◆ **Activity**: Please copy every line of the material exactly.

═══

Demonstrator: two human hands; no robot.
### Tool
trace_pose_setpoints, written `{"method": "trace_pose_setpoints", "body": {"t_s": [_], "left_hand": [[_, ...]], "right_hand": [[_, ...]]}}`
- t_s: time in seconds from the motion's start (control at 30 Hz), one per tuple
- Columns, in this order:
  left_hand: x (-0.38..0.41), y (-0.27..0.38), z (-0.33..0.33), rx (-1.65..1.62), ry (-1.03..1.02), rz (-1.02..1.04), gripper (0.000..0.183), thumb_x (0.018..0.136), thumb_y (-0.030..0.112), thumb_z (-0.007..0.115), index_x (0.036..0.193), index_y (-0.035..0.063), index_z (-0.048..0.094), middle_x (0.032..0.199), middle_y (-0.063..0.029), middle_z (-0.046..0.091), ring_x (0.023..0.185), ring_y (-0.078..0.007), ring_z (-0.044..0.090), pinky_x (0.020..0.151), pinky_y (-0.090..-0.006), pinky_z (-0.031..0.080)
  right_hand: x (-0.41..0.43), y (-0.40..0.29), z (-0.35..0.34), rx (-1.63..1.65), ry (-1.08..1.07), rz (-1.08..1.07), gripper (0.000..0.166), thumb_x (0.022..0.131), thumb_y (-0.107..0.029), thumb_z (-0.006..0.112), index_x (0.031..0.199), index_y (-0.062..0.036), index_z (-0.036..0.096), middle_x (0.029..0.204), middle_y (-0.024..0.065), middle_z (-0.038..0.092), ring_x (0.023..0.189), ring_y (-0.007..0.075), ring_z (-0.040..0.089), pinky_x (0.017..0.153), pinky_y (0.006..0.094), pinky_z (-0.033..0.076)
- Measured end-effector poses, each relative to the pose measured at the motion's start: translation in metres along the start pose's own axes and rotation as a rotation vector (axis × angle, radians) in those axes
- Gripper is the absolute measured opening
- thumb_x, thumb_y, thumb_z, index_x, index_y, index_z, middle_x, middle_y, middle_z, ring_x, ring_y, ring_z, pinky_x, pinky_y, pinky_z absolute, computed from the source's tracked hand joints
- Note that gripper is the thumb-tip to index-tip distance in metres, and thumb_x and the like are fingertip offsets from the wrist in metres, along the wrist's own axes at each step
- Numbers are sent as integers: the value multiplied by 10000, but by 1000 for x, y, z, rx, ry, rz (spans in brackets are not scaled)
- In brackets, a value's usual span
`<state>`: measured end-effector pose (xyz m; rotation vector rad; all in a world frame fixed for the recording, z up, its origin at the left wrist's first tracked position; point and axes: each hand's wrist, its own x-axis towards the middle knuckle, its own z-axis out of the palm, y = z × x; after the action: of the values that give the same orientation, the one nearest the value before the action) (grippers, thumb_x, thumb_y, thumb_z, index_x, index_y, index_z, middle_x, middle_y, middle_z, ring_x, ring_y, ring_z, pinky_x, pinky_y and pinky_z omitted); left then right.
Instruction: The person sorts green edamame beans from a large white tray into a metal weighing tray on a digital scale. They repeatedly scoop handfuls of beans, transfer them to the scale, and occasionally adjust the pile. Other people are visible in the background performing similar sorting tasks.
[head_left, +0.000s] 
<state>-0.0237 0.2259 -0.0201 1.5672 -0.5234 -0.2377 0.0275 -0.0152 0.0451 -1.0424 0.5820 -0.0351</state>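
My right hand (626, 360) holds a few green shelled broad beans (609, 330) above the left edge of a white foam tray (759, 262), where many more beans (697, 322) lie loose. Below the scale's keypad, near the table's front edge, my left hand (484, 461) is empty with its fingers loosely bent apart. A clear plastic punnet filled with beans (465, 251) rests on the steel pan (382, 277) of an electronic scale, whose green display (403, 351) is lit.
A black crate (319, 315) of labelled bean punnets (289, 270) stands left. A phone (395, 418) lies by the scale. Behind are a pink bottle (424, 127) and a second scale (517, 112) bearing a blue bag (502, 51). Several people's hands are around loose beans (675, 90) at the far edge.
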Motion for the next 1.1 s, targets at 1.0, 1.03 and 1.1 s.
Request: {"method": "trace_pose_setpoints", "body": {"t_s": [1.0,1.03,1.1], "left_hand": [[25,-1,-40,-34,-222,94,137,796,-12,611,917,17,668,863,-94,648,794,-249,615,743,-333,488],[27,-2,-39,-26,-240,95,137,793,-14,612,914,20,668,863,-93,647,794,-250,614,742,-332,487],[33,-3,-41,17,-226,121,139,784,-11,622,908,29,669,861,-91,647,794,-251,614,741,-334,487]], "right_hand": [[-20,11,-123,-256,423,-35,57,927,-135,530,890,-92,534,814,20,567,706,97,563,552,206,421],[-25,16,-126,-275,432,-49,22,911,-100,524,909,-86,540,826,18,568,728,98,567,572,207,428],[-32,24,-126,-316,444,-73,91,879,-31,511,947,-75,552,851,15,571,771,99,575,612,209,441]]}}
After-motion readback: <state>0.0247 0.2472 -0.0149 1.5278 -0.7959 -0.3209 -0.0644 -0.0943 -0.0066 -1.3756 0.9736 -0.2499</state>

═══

◆ **Output for this task**:
Demonstrator: two human hands; no robot.
### Tool
trace_pose_setpoints, written `{"method": "trace_pose_setpoints", "body": {"t_s": [_], "left_hand": [[_, ...]], "right_hand": [[_, ...]]}}`
- t_s: time in seconds from the motion's start (control at 30 Hz), one per tuple
- Columns, in this order:
  left_hand: x (-0.38..0.41), y (-0.27..0.38), z (-0.33..0.33), rx (-1.65..1.62), ry (-1.03..1.02), rz (-1.02..1.04), gripper (0.000..0.183), thumb_x (0.018..0.136), thumb_y (-0.030..0.112), thumb_z (-0.007..0.115), index_x (0.036..0.193), index_y (-0.035..0.063), index_z (-0.048..0.094), middle_x (0.032..0.199), middle_y (-0.063..0.029), middle_z (-0.046..0.091), ring_x (0.023..0.185), ring_y (-0.078..0.007), ring_z (-0.044..0.090), pinky_x (0.020..0.151), pinky_y (-0.090..-0.006), pinky_z (-0.031..0.080)
  right_hand: x (-0.41..0.43), y (-0.40..0.29), z (-0.35..0.34), rx (-1.63..1.65), ry (-1.08..1.07), rz (-1.08..1.07), gripper (0.000..0.166), thumb_x (0.022..0.131), thumb_y (-0.107..0.029), thumb_z (-0.006..0.112), index_x (0.031..0.199), index_y (-0.062..0.036), index_z (-0.036..0.096), middle_x (0.029..0.204), middle_y (-0.024..0.065), middle_z (-0.038..0.092), ring_x (0.023..0.189), ring_y (-0.007..0.075), ring_z (-0.040..0.089), pinky_x (0.017..0.153), pinky_y (0.006..0.094), pinky_z (-0.033..0.076)
- Measured end-effector poses, each relative to the pose measured at the motion's start: translation in metres along the start pose's own axes and rotation as a rotation vector (axis × angle, radians) in those axes
- Gripper is the absolute measured opening
- thumb_x, thumb_y, thumb_z, index_x, index_y, index_z, middle_x, middle_y, middle_z, ring_x, ring_y, ring_z, pinky_x, pinky_y, pinky_z absolute, computed from the source's tracked hand joints
- Note that gripper is the thumb-tip to index-tip distance in metres, and thumb_x and the like are fingertip offsets from the wrist in metres, along the wrist's own axes at each step
- Numbers are sent as integers: the value multiplied by 10000, but by 1000 for x, y, z, rx, ry, rz (spans in brackets are not scaled)
- In brackets, a value's usual span
`<state>`: measured end-effector pose (xyz m; rotation vector rad; all in a world frame fixed for the recording, z up, its origin at the left wrist's first tracked position; point and axes: each hand's wrist, its own x-axis towards the middle knuckle, its own z-axis out of the palm, y = z × x; after the action: of the values that give the same orientation, the one nearest the value before the action) (grippers, thumb_x, thumb_y, thumb_z, index_x, index_y, index_z, middle_x, middle_y, middle_z, ring_x, ring_y, ring_z, pinky_x, pinky_y and pinky_z omitted); left then right.
Instruction: The person sorts green edamame beans from a large white tray into a metal weighing tray on a digital scale. They repeatedly scoop handfuls of beans, transfer them to the scale, and occasionally adjust the pile. Other people are visible in the background performing similar sorting tasks.
[head_left, +0.000s] 
<state>-0.0237 0.2259 -0.0201 1.5672 -0.5234 -0.2377 0.0275 -0.0152 0.0451 -1.0424 0.5820 -0.0351</state>
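My right hand (626, 360) holds a few green shelled broad beans (609, 330) above the left edge of a white foam tray (759, 262), where many more beans (697, 322) lie loose. Below the scale's keypad, near the table's front edge, my left hand (484, 461) is empty with its fingers loosely bent apart. A clear plastic punnet filled with beans (465, 251) rests on the steel pan (382, 277) of an electronic scale, whose green display (403, 351) is lit.
A black crate (319, 315) of labelled bean punnets (289, 270) stands left. A phone (395, 418) lies by the scale. Behind are a pink bottle (424, 127) and a second scale (517, 112) bearing a blue bag (502, 51). Several people's hands are around loose beans (675, 90) at the far edge.
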Motion for the next 1.1 s, targets at 1.0, 1.03 and 1.1 s.
Request: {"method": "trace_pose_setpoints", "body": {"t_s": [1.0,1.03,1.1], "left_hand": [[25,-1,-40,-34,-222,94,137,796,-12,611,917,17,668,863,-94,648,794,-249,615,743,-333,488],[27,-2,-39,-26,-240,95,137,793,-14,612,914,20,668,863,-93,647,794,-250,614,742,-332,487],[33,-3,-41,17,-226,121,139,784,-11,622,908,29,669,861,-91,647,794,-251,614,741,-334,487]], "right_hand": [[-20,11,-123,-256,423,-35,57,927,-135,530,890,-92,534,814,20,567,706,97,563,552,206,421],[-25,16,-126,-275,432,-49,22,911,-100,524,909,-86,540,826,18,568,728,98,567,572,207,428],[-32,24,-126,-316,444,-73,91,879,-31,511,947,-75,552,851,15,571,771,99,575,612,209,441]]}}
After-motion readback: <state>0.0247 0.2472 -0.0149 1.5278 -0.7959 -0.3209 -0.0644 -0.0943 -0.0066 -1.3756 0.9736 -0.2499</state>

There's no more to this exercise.